Your assignment |
Write the listing below again, word for word.
◇ ◇ ◇ ◇ ◇ ◇ ◇
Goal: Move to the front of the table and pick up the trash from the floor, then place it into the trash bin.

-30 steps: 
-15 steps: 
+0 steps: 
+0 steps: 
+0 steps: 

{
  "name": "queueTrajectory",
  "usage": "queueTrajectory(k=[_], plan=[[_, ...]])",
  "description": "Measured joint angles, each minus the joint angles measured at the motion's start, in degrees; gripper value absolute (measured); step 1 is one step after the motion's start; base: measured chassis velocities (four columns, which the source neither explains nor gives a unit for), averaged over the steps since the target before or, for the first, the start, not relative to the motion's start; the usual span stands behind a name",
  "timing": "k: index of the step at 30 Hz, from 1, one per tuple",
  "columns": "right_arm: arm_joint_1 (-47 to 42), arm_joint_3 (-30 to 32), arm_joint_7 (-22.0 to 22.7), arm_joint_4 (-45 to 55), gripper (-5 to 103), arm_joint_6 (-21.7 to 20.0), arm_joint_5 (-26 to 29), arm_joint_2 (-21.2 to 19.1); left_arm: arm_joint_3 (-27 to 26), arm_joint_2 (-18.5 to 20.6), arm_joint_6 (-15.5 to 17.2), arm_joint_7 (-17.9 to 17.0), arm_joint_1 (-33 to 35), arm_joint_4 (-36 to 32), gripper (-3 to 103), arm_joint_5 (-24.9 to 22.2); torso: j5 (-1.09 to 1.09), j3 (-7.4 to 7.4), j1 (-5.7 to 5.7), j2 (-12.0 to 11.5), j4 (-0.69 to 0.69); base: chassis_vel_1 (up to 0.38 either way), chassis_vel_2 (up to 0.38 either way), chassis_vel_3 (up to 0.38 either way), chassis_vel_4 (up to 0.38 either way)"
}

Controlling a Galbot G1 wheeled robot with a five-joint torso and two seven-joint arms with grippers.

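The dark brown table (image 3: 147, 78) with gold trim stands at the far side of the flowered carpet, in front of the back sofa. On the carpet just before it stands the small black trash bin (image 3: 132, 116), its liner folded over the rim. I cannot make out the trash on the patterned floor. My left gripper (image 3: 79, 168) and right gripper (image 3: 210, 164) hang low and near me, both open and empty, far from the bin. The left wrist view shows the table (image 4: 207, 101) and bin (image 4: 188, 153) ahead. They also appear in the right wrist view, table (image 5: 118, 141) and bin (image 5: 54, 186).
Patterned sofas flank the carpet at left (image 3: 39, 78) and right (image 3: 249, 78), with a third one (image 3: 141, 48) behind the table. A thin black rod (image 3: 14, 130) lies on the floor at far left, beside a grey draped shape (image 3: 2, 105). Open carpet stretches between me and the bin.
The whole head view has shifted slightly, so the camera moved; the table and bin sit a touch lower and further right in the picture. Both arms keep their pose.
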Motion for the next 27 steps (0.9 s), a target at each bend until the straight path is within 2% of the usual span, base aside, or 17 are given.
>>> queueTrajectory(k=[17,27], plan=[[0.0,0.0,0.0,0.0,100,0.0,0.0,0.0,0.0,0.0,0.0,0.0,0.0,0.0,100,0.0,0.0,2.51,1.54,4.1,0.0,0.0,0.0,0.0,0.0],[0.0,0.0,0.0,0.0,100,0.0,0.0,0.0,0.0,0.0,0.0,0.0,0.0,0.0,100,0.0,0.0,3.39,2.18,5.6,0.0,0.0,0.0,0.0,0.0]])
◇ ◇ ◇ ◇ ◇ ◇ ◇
Solution for this task |
Goal: Move to the front of the table and pick up the trash from the floor, then place it into the trash bin.

-30 steps: 
-15 steps: 
+0 steps: 
+0 steps: 
+0 steps: 

{
  "name": "queueTrajectory",
  "usage": "queueTrajectory(k=[_], plan=[[_, ...]])",
  "description": "Measured joint angles, each minus the joint angles measured at the motion's start, in degrees; gripper value absolute (measured); step 1 is one step after the motion's start; base: measured chassis velocities (four columns, which the source neither explains nor gives a unit for), averaged over the steps since the target before or, for the first, the start, not relative to the motion's start; the usual span stands behind a name",
  "timing": "k: index of the step at 30 Hz, from 1, one per tuple",
  "columns": "right_arm: arm_joint_1 (-47 to 42), arm_joint_3 (-30 to 32), arm_joint_7 (-22.0 to 22.7), arm_joint_4 (-45 to 55), gripper (-5 to 103), arm_joint_6 (-21.7 to 20.0), arm_joint_5 (-26 to 29), arm_joint_2 (-21.2 to 19.1); left_arm: arm_joint_3 (-27 to 26), arm_joint_2 (-18.5 to 20.6), arm_joint_6 (-15.5 to 17.2), arm_joint_7 (-17.9 to 17.0), arm_joint_1 (-33 to 35), arm_joint_4 (-36 to 32), gripper (-3 to 103), arm_joint_5 (-24.9 to 22.2); torso: j5 (-1.09 to 1.09), j3 (-7.4 to 7.4), j1 (-5.7 to 5.7), j2 (-12.0 to 11.5), j4 (-0.69 to 0.69); base: chassis_vel_1 (up to 0.38 either way), chassis_vel_2 (up to 0.38 either way), chassis_vel_3 (up to 0.38 either way), chassis_vel_4 (up to 0.38 either way)"
}

Controlling a Galbot G1 wheeled robot with a five-joint torso and two seven-joint arms with grippers.

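The dark brown table (image 3: 147, 78) with gold trim stands at the far side of the flowered carpet, in front of the back sofa. On the carpet just before it stands the small black trash bin (image 3: 132, 116), its liner folded over the rim. I cannot make out the trash on the patterned floor. My left gripper (image 3: 79, 168) and right gripper (image 3: 210, 164) hang low and near me, both open and empty, far from the bin. The left wrist view shows the table (image 4: 207, 101) and bin (image 4: 188, 153) ahead. They also appear in the right wrist view, table (image 5: 118, 141) and bin (image 5: 54, 186).
Patterned sofas flank the carpet at left (image 3: 39, 78) and right (image 3: 249, 78), with a third one (image 3: 141, 48) behind the table. A thin black rod (image 3: 14, 130) lies on the floor at far left, beside a grey draped shape (image 3: 2, 105). Open carpet stretches between me and the bin.
The whole head view has shifted slightly, so the camera moved; the table and bin sit a touch lower and further right in the picture. Both arms keep their pose.
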Motion for the next 27 steps (0.9 s), a target at each bend until the straight path is within 2% of the usual span, base aside, or 17 are given.
>>> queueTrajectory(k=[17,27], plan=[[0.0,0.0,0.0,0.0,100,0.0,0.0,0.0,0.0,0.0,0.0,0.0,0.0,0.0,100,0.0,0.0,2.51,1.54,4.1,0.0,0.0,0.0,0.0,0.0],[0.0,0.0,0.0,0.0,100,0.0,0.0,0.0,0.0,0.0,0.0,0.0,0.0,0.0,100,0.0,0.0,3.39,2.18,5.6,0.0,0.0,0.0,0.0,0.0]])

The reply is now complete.